• GIVEN RECORDS:
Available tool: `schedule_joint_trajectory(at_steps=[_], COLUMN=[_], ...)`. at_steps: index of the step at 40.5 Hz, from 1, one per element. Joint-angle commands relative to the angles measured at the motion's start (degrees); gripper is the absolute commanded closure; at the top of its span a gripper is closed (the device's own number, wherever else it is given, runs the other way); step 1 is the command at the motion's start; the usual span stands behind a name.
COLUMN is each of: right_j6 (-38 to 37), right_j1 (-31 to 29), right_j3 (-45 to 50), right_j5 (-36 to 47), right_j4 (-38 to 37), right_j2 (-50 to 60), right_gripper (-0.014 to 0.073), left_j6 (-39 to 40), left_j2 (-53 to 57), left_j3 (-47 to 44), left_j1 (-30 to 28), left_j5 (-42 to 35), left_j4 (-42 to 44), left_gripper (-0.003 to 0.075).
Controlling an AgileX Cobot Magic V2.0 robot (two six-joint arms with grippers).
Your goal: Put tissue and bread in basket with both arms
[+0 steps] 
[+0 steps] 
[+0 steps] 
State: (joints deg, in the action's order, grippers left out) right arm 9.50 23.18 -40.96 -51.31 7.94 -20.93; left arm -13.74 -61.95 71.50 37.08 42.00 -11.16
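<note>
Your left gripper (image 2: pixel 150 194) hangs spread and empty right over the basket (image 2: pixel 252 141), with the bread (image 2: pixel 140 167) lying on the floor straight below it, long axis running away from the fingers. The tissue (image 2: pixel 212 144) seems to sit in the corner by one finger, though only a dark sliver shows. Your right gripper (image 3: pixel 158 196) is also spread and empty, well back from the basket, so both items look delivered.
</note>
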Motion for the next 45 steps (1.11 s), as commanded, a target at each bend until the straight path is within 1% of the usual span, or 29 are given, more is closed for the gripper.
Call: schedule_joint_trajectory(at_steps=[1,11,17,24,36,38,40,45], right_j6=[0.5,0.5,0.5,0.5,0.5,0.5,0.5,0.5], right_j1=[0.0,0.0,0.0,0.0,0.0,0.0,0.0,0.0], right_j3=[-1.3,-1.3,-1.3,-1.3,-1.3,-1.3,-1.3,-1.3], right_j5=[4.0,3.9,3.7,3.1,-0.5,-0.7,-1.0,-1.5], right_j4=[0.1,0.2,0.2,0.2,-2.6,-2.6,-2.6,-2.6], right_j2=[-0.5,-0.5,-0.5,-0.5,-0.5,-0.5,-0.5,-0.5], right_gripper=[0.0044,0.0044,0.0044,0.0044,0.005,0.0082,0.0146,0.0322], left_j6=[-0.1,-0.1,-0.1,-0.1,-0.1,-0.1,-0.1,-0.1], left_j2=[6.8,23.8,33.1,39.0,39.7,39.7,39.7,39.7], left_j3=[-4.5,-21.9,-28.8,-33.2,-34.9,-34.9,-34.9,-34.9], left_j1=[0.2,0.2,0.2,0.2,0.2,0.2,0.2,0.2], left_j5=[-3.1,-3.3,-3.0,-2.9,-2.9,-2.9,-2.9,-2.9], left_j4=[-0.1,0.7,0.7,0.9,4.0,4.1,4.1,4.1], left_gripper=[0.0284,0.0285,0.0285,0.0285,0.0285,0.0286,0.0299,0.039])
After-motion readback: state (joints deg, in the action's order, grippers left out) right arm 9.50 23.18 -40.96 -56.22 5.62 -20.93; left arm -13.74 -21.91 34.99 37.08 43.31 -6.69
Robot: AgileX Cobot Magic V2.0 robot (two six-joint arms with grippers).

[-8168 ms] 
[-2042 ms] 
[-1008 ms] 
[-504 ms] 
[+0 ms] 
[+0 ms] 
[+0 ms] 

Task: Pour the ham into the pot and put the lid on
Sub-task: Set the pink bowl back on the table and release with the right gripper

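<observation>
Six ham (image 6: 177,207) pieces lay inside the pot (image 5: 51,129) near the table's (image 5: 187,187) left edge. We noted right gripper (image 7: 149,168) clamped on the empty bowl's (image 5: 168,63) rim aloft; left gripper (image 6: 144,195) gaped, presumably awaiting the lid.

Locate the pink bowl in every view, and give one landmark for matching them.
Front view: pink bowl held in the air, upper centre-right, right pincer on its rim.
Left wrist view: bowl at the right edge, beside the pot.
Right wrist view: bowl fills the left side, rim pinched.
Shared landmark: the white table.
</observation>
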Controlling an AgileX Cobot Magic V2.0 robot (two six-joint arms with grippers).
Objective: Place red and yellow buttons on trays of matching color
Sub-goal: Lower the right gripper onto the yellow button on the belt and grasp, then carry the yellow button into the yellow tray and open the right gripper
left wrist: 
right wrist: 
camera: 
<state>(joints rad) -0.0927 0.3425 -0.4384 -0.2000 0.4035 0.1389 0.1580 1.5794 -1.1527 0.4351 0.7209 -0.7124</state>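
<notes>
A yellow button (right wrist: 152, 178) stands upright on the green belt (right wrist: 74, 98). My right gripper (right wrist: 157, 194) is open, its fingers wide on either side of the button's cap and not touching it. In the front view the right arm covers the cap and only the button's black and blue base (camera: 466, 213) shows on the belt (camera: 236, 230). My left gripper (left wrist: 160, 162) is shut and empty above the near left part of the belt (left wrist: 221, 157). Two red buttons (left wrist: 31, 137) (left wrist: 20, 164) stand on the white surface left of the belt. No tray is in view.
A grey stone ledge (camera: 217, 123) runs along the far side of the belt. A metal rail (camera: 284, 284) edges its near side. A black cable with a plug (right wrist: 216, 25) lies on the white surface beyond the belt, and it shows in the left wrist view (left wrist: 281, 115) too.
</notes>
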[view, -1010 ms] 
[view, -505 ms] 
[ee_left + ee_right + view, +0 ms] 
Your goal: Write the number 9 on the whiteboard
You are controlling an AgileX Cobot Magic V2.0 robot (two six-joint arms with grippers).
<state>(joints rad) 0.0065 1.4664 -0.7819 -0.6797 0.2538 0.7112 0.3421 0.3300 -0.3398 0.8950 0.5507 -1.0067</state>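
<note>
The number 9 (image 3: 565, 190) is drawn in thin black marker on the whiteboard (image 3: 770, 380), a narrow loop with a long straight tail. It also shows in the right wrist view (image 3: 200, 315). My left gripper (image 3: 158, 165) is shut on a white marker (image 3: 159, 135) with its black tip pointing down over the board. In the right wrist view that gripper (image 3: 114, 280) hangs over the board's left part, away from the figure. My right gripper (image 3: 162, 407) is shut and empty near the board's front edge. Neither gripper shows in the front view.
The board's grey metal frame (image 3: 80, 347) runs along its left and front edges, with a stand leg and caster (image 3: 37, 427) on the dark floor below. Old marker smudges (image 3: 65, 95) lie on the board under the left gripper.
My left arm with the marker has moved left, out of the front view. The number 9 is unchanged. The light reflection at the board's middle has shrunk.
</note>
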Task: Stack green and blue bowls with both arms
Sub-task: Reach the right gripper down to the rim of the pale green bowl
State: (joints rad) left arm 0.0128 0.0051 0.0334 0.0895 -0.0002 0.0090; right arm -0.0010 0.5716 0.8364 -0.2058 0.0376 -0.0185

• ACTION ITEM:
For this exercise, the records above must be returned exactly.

• TASK RESULT:
Available tool: `schedule_joint_trajectory(at_steps=[_], COLUMN=[_], ...)`. at_steps: index of the step at 40.5 Hz, from 1, one per element. Joint-angle commands relative to the angles measured at the motion's start (degrees); gripper is the absolute commanded closure; at the top of its span a gripper is closed (the device's own number, wherever else it is given, runs the other way); step 1 is the command at the motion's start; the usual span stands behind a name.
COLUMN is each of: right_j6 (-38 to 37), right_j1 (-31 to 29), right_j3 (-45 to 50), right_j5 (-36 to 47), right_j4 (-38 to 37), right_j2 (-50 to 60), right_gripper (-0.014 to 0.073), left_j6 (-39 to 40), left_j2 (-53 to 57), left_j3 (-47 to 44), left_j1 (-30 to 28), left_j5 (-42 to 35), left_j4 (-42 to 44), left_gripper (-0.003 to 0.075).
Controlling an AgileX Cobot Magic V2.0 robot (two six-joint arms with grippers).
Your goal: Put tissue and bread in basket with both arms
[+0 steps] 
[+0 steps] 
[+0 steps] 
State: (joints deg, in the action's order, grippers left out) right arm 9.50 23.18 -40.96 -51.31 7.94 -20.93; left arm -13.74 -61.95 71.50 37.08 42.00 -11.16
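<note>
Your left gripper (image 2: pixel 150 194) hangs spread and empty right over the basket (image 2: pixel 252 141), with the bread (image 2: pixel 140 167) lying on the floor straight below it, long axis running away from the fingers. The tissue (image 2: pixel 212 144) seems to sit in the corner by one finger, though only a dark sliver shows. Your right gripper (image 3: pixel 158 196) is also spread and empty, well back from the basket, so both items look delivered.
</note>
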Motion for the next 45 steps (1.11 s), as commanded, a target at each bend until the straight path is within 1% of the usual span, or 29 are given, more is closed for the gripper.
Call: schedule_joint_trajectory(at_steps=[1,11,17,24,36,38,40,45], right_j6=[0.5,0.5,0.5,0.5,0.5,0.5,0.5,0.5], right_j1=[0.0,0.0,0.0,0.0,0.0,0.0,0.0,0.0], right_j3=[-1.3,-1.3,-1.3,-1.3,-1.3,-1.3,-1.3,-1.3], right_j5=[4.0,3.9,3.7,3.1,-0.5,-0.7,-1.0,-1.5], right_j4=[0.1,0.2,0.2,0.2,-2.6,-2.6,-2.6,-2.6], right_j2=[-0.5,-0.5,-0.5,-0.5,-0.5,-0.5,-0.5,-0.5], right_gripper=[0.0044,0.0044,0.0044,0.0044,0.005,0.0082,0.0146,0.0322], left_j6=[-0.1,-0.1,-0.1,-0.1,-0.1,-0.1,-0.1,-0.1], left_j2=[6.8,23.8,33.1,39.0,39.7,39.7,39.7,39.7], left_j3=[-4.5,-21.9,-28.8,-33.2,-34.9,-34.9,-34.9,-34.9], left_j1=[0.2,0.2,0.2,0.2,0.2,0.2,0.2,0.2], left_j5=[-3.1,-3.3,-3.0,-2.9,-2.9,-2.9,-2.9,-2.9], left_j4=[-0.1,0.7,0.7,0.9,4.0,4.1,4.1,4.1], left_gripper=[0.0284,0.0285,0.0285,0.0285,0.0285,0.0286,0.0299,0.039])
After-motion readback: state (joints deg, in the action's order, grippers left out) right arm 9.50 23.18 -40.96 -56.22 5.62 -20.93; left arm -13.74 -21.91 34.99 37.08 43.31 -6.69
Robot: AgileX Cobot Magic V2.0 robot (two six-joint arms with grippers).

[-8168 ms] 
[-2042 ms] 
[-1008 ms] 
[-504 ms] 
[+0 ms] 
[+0 ms] 
[+0 ms] 

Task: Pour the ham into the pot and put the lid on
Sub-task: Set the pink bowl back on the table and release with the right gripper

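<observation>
Six ham (image 6: 177,207) pieces lay inside the pot (image 5: 51,129) near the table's (image 5: 187,187) left edge. We noted right gripper (image 7: 149,168) clamped on the empty bowl's (image 5: 168,63) rim aloft; left gripper (image 6: 144,195) gaped, presumably awaiting the lid.

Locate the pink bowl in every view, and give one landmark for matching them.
Front view: pink bowl held in the air, upper centre-right, right pincer on its rim.
Left wrist view: bowl at the right edge, beside the pot.
Right wrist view: bowl fills the left side, rim pinched.
Shared landmark: the white table.
</observation>
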Controlling an AgileX Cobot Magic V2.0 robot (two six-joint arms with grippers).
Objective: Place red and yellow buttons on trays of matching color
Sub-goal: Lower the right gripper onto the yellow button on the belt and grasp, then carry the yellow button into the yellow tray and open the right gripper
left wrist: 
right wrist: 
camera: 
<state>(joints rad) -0.0927 0.3425 -0.4384 -0.2000 0.4035 0.1389 0.1580 1.5794 -1.1527 0.4351 0.7209 -0.7124</state>
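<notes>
A yellow button (right wrist: 152, 178) stands upright on the green belt (right wrist: 74, 98). My right gripper (right wrist: 157, 194) is open, its fingers wide on either side of the button's cap and not touching it. In the front view the right arm covers the cap and only the button's black and blue base (camera: 466, 213) shows on the belt (camera: 236, 230). My left gripper (left wrist: 160, 162) is shut and empty above the near left part of the belt (left wrist: 221, 157). Two red buttons (left wrist: 31, 137) (left wrist: 20, 164) stand on the white surface left of the belt. No tray is in view.
A grey stone ledge (camera: 217, 123) runs along the far side of the belt. A metal rail (camera: 284, 284) edges its near side. A black cable with a plug (right wrist: 216, 25) lies on the white surface beyond the belt, and it shows in the left wrist view (left wrist: 281, 115) too.
</notes>
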[view, -1010 ms] 
[view, -505 ms] 
[ee_left + ee_right + view, +0 ms] 
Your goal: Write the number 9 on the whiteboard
You are controlling an AgileX Cobot Magic V2.0 robot (two six-joint arms with grippers).
<state>(joints rad) 0.0065 1.4664 -0.7819 -0.6797 0.2538 0.7112 0.3421 0.3300 -0.3398 0.8950 0.5507 -1.0067</state>
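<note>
The number 9 (image 3: 565, 190) is drawn in thin black marker on the whiteboard (image 3: 770, 380), a narrow loop with a long straight tail. It also shows in the right wrist view (image 3: 200, 315). My left gripper (image 3: 158, 165) is shut on a white marker (image 3: 159, 135) with its black tip pointing down over the board. In the right wrist view that gripper (image 3: 114, 280) hangs over the board's left part, away from the figure. My right gripper (image 3: 162, 407) is shut and empty near the board's front edge. Neither gripper shows in the front view.
The board's grey metal frame (image 3: 80, 347) runs along its left and front edges, with a stand leg and caster (image 3: 37, 427) on the dark floor below. Old marker smudges (image 3: 65, 95) lie on the board under the left gripper.
My left arm with the marker has moved left, out of the front view. The number 9 is unchanged. The light reflection at the board's middle has shrunk.
</note>
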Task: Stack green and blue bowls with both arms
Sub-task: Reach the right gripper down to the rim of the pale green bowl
State: (joints rad) left arm 0.0128 0.0051 0.0334 0.0895 -0.0002 0.0090; right arm -0.0010 0.5716 0.8364 -0.2058 0.0376 -0.0185

No further work is required for this exercise.